I’m trying to read in a MorningStar webpage to screen scrape Dividends and Capital Gains:
http://quotes.morningstar.com/fund/fbiox/f?t=FBIOX
When the page is displayed, I can hit Cntrl-A, Cntrl-C and then paste the data in notepad and the data I want is there. But, I want to screen scrape it!

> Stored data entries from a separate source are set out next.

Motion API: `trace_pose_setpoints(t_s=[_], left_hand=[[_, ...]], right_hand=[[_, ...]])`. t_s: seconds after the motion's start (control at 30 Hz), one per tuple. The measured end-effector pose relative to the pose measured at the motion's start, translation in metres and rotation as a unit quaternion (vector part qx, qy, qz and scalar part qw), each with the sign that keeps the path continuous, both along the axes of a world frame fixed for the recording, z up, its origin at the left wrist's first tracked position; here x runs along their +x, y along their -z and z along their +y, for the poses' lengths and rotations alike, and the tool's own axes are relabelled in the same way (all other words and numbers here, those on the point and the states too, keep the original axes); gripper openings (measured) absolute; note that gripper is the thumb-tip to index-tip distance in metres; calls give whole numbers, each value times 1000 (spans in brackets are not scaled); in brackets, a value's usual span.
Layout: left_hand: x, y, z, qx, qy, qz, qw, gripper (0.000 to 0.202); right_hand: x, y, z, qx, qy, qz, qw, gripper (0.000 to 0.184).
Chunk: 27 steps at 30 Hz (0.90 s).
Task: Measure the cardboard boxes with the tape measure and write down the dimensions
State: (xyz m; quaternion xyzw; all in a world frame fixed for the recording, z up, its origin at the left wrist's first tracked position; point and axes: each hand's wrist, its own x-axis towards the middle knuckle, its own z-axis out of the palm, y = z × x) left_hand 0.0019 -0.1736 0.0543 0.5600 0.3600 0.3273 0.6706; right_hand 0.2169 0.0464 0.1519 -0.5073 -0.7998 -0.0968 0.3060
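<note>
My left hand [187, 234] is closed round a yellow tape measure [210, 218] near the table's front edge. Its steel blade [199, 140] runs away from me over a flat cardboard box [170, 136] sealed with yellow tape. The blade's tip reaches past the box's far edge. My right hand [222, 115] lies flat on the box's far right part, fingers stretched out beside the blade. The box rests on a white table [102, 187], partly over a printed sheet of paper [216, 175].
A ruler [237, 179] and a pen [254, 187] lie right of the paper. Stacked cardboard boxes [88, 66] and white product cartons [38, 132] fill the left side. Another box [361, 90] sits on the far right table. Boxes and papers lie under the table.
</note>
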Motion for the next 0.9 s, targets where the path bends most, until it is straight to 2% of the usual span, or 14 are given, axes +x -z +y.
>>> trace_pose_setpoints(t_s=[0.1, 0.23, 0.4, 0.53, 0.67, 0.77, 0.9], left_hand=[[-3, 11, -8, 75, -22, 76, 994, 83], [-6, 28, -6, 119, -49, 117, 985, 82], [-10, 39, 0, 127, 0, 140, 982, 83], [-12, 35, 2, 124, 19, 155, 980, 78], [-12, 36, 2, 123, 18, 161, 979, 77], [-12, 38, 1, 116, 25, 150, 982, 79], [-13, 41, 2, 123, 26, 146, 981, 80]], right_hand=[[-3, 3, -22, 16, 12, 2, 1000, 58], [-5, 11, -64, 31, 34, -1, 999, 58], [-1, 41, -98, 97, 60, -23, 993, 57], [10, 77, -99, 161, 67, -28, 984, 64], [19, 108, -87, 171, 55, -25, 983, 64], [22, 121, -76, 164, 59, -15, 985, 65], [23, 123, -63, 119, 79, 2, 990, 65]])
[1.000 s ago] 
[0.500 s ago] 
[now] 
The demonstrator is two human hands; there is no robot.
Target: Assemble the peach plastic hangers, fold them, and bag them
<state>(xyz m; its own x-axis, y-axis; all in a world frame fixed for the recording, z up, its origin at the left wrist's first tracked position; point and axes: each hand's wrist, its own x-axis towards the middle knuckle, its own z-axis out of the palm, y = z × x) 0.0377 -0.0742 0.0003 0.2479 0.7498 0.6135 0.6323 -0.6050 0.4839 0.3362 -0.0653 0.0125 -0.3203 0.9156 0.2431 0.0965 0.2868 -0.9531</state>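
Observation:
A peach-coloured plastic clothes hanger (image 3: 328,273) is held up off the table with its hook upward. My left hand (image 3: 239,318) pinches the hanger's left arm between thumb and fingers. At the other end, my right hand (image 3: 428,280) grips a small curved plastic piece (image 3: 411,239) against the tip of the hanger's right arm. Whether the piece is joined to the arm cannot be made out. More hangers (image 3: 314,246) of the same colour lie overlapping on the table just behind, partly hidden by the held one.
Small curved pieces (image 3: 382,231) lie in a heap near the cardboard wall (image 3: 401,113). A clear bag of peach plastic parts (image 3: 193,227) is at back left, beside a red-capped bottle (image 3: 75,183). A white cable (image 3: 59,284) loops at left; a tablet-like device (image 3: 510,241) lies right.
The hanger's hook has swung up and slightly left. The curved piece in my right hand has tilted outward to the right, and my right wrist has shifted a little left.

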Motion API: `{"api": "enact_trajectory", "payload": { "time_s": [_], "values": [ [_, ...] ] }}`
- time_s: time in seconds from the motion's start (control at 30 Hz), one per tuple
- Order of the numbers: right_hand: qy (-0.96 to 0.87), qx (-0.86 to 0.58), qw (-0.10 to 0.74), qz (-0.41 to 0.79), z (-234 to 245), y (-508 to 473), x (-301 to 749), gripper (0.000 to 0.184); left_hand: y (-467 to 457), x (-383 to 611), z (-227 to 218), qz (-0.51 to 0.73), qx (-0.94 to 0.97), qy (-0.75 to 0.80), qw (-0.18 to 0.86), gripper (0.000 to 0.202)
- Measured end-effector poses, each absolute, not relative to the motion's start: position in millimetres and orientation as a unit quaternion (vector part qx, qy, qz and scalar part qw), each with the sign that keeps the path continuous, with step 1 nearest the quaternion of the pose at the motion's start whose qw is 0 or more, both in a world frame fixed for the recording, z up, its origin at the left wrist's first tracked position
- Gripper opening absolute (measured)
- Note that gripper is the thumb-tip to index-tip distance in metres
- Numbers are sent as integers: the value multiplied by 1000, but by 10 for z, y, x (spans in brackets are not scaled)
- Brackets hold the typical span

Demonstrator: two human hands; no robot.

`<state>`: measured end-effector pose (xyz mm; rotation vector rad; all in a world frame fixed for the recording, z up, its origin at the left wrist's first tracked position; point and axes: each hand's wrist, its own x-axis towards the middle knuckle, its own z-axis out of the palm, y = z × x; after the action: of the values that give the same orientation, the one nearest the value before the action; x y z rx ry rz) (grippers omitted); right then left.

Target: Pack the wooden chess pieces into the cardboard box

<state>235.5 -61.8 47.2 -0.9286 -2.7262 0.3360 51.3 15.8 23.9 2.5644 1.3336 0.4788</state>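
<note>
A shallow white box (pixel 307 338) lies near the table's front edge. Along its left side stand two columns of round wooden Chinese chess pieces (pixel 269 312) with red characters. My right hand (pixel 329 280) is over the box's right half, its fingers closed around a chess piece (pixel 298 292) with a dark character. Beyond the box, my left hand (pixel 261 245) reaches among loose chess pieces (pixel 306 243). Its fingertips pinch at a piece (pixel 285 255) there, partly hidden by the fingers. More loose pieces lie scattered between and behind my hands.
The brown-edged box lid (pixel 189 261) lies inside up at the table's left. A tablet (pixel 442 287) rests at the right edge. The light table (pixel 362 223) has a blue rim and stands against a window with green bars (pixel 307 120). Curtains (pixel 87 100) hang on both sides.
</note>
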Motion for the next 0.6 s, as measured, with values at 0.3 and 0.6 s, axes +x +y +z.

The problem is that the data I want is not part of the base HTML file. When I right click and display the page source, the section I want looks like this:
1 2 3 4 5 6 7 8 9 10 11 12 13
|
<!-- distribution start-->
<div id="iddistribution">
<div class="gr_section_b2">
<h2><div class="gr_row_b1 mt30" >
<span class="gr_text_subhead" id="Dividend">Dividend and
Capital Gains Distributions</span>
<span class="gr_text_subhead"> <span>FBIOX</span></span>
</div>
</h2>
<div id="DividendAndCaptical" class="gr_section_b1">
</div>
</div>
</div>
|
The data is displayed by {<div id="DividendAndCaptical" class="gr_section_b1">}
Here is the C++ code I’m using to read in the page, and for tracing only, print it to the console:
1 2 3 4 5 6 7 8 9 10 11 12 13 14 15 16 17 18 19
|
string WebPage = "";
sprintf(URL,"http://quotes.morningstar.com/fund/fbiox/f?t=FBIOX");
OpenAddress = InternetOpenUrlA ( hWeb , URL ,NULL , 0 ,
INTERNET_FLAG_RELOAD | INTERNET_FLAG_DONT_CACHE , 0 );
//INTERNET_FLAG_PRAGMA_NOCACHE|INTERNET_FLAG_KEEP_CONNECTION , 0 );
while(InternetReadFile(OpenAddress, DataReceived,
4096, &NumberOfBytesRead) && NumberOfBytesRead )
{
if ( NumberOfBytesRead > 0 )
{
DataReceived[NumberOfBytesRead] = 0;
WebPage += DataReceived;
}
}
InternetCloseHandle(OpenAddress);
printf("%s\n",WebPage.c_str());
|
1) Can InternetOpenUrlA open the page including the replacement of the <div> code?
2) If so, what Flags do I need to use?
3) If not, is there any other way to read in the wanted data?